Segment Start: Given records

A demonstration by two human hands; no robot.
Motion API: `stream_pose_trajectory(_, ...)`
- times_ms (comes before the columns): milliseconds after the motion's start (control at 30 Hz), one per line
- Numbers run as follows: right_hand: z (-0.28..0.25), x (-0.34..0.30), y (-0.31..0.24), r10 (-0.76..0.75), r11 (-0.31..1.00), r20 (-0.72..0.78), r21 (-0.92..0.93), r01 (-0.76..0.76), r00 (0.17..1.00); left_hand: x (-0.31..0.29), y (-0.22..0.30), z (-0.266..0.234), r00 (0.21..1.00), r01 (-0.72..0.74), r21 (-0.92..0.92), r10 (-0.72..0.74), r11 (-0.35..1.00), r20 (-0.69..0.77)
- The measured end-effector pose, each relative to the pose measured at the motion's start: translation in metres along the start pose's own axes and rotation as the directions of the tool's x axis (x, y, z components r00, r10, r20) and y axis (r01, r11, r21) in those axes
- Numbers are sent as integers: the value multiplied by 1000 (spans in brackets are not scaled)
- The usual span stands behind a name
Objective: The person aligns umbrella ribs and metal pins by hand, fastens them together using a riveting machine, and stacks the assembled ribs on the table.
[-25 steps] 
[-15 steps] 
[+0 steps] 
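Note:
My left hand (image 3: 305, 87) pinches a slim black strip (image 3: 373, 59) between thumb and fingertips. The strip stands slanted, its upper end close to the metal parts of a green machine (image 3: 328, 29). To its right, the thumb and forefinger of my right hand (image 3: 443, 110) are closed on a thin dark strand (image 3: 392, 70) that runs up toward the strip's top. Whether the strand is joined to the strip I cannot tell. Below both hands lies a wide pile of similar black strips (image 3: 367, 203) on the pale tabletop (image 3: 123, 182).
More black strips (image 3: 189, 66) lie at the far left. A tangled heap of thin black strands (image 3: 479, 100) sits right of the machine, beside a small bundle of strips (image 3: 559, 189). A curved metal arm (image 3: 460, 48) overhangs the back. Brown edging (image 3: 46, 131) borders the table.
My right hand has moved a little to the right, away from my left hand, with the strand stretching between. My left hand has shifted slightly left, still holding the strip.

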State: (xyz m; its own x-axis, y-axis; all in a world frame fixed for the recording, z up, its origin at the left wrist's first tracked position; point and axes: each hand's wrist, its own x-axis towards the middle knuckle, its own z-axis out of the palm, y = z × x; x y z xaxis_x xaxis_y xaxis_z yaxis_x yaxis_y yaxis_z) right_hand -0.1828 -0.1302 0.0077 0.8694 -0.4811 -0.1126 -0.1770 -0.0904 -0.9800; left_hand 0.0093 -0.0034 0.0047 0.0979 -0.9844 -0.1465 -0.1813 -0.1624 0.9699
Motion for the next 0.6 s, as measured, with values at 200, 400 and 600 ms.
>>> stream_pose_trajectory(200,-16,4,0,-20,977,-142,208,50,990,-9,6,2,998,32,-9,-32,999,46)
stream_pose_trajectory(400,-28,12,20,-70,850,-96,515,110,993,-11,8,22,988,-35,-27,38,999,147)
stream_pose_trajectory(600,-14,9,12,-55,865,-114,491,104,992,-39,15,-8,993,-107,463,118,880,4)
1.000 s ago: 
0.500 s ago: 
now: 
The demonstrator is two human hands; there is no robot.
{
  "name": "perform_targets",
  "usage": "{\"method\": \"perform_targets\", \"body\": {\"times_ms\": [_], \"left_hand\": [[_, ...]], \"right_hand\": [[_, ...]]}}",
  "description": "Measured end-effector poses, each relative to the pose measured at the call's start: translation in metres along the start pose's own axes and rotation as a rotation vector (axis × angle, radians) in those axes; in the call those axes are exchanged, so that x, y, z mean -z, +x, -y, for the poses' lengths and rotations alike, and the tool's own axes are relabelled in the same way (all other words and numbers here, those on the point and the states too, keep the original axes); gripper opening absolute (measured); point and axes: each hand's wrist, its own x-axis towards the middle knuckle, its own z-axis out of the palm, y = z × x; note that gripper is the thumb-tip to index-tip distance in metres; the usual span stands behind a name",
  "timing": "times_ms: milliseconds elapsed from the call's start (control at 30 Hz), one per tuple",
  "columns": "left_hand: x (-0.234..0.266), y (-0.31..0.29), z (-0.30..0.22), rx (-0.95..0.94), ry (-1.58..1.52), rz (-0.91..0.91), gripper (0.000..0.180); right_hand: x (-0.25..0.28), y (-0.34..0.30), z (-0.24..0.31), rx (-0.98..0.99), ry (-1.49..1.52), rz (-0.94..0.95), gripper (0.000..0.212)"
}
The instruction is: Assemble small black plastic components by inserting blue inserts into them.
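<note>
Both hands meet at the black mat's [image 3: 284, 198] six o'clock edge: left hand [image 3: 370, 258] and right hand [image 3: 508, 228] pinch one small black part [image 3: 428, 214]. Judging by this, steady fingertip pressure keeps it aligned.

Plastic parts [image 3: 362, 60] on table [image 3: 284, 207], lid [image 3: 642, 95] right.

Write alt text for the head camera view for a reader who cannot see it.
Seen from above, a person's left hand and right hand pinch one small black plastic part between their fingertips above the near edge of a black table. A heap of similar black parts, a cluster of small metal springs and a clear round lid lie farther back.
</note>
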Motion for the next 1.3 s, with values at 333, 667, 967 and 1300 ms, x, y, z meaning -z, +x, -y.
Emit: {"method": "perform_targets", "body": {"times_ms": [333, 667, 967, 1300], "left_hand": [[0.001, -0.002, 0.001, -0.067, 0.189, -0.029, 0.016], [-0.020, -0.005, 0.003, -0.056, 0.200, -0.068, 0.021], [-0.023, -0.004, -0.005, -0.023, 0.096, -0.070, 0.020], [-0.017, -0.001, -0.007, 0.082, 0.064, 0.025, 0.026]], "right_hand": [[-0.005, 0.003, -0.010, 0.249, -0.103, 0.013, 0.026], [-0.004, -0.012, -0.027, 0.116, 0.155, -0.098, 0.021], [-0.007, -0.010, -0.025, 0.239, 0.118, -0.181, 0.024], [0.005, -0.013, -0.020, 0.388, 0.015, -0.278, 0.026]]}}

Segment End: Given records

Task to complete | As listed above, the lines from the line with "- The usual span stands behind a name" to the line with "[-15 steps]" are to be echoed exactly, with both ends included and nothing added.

Exercise solution |
- The usual span stands behind a name
Objective: The person aligns umbrella ribs and metal pins by hand, fastens them together using a riveting machine, and stacks the assembled ribs on the table.
[-25 steps] 
[-15 steps] 

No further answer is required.